## [Description of the task]
In the entries below, work out how many lines include "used", and write only that number.
BEGIN Material provided
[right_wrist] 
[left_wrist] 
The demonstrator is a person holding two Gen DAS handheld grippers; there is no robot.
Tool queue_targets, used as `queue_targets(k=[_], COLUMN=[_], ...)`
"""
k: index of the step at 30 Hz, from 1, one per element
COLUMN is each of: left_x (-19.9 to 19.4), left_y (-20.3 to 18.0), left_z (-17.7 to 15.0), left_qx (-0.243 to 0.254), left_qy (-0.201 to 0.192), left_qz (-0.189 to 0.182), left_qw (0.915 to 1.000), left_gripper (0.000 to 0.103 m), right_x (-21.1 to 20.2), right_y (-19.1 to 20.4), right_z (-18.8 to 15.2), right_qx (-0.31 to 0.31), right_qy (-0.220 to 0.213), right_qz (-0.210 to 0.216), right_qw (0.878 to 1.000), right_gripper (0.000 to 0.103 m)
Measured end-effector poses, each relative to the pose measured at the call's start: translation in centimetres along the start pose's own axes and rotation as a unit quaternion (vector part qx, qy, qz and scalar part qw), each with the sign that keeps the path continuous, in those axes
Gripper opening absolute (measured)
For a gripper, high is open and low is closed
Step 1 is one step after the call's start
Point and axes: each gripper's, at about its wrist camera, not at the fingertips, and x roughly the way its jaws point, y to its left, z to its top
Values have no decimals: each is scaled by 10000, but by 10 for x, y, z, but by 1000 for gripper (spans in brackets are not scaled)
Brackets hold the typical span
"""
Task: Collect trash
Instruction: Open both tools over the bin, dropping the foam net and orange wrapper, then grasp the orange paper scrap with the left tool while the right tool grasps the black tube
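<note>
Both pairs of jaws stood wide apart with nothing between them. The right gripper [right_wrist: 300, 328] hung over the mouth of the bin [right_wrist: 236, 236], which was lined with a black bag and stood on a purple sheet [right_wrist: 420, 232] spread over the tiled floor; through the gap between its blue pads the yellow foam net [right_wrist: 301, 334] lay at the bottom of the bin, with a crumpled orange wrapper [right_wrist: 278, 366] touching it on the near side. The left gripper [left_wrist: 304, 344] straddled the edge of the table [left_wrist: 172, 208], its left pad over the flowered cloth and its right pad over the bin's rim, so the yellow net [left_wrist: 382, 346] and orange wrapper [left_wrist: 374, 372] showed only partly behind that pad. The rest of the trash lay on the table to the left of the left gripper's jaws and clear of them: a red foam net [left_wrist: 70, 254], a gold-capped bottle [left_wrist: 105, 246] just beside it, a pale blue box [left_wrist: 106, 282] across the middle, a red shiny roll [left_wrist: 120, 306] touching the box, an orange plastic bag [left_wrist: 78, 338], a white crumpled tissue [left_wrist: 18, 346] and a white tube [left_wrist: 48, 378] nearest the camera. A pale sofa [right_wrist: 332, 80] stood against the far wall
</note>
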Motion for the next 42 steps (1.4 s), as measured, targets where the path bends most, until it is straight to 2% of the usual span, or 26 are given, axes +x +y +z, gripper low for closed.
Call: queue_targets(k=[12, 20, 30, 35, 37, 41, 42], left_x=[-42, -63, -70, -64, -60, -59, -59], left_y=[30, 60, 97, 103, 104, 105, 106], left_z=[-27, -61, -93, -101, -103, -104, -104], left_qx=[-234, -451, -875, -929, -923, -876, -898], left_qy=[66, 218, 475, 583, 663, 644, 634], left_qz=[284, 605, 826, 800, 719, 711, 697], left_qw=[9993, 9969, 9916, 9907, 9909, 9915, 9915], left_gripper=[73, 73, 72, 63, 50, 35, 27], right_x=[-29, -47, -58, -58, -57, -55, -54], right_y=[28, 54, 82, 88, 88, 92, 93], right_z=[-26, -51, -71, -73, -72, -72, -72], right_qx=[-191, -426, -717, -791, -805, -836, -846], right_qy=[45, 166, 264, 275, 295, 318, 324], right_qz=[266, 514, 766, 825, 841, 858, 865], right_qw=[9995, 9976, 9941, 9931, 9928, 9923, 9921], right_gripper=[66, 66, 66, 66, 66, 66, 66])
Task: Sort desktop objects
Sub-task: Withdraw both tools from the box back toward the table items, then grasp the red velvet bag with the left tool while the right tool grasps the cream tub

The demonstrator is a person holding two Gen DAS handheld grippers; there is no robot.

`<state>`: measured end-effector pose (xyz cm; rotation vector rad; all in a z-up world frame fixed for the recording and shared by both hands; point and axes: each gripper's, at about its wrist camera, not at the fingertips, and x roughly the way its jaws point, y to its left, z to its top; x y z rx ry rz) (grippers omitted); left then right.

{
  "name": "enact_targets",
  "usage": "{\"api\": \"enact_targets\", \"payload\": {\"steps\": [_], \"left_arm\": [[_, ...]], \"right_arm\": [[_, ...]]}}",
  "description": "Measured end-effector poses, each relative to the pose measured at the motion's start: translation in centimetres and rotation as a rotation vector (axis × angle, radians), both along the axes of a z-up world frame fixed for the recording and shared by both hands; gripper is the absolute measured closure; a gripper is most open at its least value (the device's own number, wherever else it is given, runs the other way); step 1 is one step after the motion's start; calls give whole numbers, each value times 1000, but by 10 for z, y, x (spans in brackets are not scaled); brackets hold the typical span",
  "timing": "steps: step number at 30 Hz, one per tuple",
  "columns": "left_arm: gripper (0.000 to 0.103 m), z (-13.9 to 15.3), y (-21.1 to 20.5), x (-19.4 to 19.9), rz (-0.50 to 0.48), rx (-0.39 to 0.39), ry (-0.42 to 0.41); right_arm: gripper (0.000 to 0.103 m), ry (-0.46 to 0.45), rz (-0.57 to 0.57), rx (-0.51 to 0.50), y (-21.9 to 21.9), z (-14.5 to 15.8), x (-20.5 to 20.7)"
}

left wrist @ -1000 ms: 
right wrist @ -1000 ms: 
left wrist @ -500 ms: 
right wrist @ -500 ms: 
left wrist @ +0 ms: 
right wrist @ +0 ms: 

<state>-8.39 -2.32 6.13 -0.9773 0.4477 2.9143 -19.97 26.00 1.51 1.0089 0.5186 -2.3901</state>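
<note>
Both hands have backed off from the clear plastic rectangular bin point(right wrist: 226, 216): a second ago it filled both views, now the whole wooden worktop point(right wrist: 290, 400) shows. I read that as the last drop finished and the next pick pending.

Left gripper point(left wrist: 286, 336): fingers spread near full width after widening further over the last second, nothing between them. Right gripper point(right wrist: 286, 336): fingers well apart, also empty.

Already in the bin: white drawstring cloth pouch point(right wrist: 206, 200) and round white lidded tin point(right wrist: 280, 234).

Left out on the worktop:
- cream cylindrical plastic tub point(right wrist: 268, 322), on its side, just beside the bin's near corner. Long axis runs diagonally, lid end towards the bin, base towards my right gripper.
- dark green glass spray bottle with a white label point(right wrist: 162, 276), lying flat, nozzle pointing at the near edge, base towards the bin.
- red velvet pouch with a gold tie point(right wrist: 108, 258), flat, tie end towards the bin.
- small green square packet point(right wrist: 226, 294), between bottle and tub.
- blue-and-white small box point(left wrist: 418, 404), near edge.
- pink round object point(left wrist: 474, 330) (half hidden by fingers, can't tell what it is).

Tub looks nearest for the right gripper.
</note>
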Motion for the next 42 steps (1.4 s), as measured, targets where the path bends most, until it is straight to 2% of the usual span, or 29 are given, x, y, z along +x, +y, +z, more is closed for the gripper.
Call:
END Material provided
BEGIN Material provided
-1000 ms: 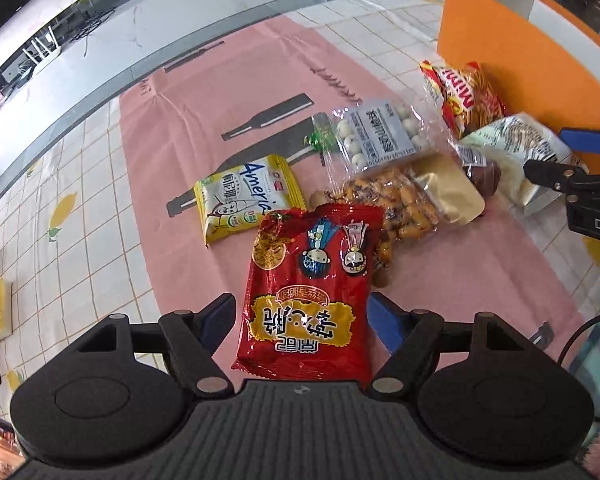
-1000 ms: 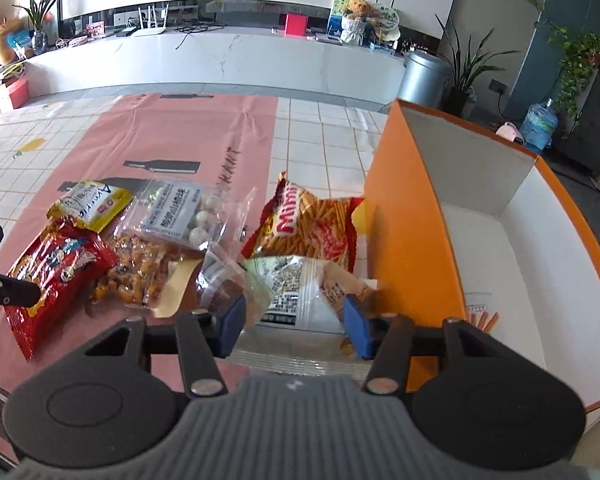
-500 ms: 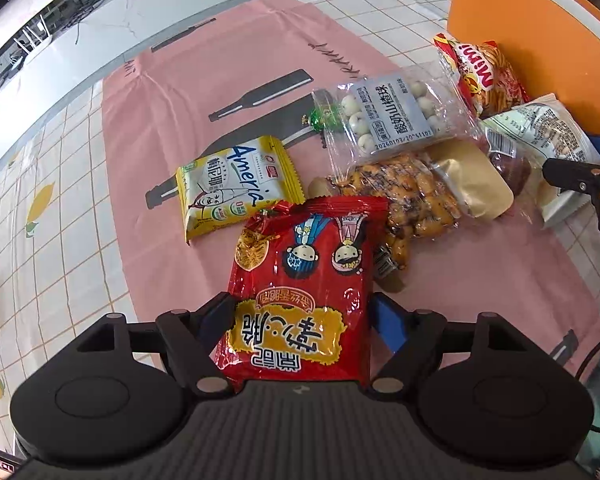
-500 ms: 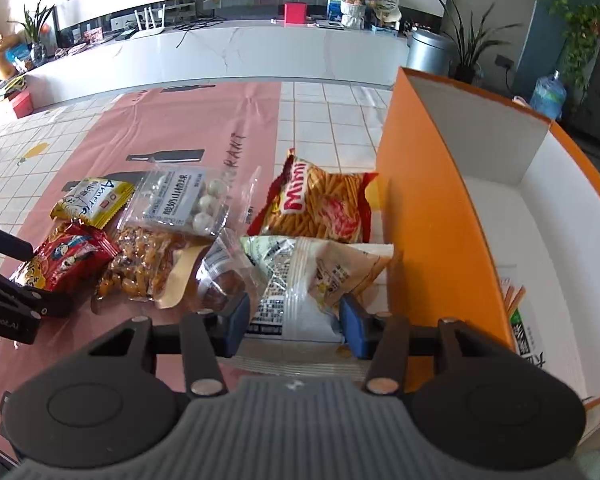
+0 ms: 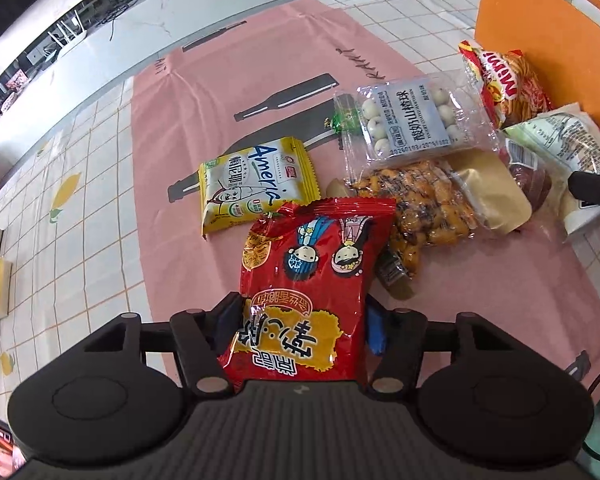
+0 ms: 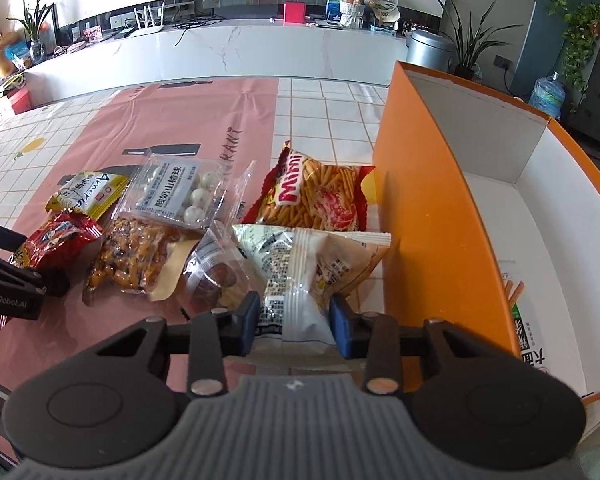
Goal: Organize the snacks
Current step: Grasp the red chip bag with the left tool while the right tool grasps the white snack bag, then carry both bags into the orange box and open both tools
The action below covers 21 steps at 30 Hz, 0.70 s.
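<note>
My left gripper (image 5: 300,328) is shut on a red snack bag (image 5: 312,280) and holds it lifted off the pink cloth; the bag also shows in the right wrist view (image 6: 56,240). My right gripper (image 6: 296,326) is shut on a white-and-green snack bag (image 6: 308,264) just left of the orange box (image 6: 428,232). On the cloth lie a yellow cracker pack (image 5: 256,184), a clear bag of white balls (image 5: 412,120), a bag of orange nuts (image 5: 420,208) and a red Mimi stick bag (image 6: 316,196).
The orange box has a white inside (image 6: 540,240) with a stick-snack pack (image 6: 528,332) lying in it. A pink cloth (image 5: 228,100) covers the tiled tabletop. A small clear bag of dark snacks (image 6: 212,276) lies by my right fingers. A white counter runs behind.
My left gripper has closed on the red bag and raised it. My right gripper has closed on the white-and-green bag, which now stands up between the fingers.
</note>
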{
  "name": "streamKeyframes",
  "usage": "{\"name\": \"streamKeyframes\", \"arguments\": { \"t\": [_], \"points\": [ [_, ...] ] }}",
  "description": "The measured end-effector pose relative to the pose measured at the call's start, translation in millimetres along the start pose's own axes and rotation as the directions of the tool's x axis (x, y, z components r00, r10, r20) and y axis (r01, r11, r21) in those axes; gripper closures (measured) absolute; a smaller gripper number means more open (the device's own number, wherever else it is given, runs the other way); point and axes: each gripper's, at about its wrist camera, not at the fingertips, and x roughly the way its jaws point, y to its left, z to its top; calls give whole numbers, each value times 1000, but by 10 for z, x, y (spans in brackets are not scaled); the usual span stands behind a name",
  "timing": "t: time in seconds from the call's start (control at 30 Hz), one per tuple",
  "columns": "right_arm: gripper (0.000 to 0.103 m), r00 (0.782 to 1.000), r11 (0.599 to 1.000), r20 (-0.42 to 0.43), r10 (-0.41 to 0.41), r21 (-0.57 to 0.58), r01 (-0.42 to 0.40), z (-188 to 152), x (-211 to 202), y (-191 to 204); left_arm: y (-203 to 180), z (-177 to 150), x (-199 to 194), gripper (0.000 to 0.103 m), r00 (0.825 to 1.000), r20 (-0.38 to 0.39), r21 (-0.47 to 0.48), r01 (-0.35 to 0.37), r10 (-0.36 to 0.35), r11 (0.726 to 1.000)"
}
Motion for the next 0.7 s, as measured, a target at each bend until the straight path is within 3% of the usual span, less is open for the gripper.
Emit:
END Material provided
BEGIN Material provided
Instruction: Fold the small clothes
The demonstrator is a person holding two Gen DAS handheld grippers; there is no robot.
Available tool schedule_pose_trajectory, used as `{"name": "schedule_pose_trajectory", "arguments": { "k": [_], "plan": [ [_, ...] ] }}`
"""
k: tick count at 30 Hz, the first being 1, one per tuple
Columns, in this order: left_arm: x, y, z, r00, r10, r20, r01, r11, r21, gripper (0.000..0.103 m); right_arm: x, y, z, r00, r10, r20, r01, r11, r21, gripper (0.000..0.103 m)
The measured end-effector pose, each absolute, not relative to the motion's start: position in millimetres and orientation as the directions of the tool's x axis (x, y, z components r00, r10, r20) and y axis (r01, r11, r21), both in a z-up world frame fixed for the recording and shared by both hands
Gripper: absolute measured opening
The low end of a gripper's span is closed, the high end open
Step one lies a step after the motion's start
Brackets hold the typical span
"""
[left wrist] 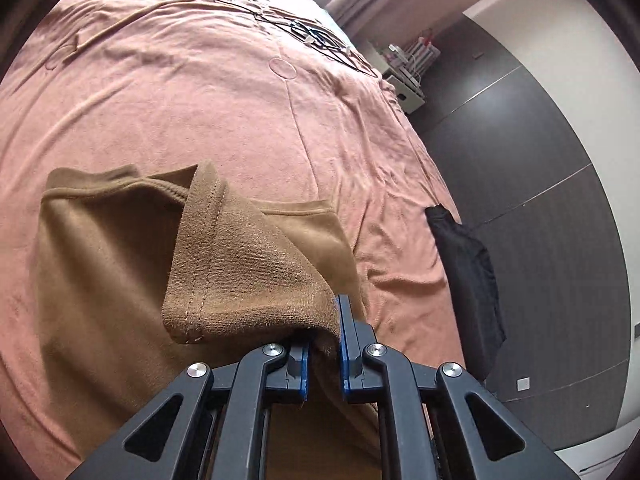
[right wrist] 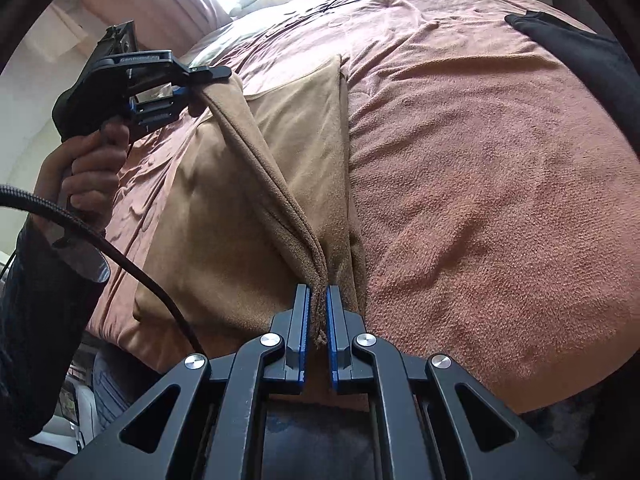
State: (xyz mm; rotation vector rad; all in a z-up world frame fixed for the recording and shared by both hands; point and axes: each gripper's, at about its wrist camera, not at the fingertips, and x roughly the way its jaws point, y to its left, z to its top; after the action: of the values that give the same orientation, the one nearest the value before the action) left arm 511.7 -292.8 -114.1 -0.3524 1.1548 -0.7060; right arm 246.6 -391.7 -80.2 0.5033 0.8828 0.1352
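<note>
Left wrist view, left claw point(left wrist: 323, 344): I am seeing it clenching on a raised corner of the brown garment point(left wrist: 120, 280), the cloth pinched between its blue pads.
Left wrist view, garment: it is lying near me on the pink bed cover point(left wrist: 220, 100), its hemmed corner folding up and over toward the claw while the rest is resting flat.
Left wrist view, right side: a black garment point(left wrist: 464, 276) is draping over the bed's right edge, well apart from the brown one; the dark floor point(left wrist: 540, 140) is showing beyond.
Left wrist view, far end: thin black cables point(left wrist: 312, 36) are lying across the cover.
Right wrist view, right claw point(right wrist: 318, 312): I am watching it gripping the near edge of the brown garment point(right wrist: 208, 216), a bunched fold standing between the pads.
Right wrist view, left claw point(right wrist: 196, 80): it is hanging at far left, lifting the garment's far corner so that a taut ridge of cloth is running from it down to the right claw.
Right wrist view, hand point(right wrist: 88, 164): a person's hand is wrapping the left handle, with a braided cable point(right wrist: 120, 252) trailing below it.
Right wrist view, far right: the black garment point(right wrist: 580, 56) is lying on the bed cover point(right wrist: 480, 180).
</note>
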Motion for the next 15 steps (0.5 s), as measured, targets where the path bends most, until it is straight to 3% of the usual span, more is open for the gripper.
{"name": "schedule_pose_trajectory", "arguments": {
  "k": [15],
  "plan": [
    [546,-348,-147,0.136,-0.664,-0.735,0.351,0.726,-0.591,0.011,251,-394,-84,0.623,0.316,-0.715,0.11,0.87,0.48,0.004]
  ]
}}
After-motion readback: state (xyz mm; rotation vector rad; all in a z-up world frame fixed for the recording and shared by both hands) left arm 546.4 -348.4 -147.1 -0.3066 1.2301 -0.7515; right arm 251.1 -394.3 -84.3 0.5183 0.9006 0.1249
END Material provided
## [Solution for this exercise]
2